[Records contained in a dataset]
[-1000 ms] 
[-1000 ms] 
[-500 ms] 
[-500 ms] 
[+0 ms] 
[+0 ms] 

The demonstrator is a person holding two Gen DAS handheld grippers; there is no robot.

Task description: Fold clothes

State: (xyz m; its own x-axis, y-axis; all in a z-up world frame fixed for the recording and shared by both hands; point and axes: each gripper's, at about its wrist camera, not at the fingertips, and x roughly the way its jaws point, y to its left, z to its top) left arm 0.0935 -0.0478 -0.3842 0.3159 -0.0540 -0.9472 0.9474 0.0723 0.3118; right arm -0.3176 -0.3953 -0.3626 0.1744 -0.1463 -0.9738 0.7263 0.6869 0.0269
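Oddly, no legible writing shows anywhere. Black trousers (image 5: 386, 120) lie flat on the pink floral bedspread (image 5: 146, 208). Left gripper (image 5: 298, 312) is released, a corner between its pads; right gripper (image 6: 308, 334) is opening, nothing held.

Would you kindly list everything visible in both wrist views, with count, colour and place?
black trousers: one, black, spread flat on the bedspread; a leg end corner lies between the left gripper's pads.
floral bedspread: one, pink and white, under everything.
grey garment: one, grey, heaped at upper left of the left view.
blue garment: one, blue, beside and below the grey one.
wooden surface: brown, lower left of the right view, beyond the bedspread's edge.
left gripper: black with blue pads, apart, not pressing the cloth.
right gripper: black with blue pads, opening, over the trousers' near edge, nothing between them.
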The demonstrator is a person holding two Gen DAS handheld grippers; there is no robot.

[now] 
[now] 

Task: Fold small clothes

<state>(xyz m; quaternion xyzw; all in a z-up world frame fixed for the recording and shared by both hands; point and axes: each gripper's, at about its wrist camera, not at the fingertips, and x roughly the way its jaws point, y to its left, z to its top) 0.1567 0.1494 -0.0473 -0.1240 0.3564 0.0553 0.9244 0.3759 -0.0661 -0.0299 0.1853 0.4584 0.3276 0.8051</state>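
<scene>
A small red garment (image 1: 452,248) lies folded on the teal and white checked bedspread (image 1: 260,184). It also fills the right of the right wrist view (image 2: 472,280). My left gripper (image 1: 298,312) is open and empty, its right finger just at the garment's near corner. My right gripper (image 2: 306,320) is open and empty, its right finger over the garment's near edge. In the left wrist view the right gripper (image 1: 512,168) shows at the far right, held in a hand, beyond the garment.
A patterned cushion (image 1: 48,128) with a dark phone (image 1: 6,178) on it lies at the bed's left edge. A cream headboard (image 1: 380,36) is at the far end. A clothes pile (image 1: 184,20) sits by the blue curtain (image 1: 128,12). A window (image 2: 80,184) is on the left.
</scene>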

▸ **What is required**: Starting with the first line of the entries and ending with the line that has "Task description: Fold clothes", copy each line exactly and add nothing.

▸ **Solution to the exercise**:
[-1000 ms] 
[-1000 ms] 
[-500 ms] 
[-500 ms] 
[+0 ms] 
[+0 ms] 

The demonstrator is a person holding two Gen DAS handheld grippers; there is no robot.

Task description: Fold clothes

This response is complete, and nothing else is pending.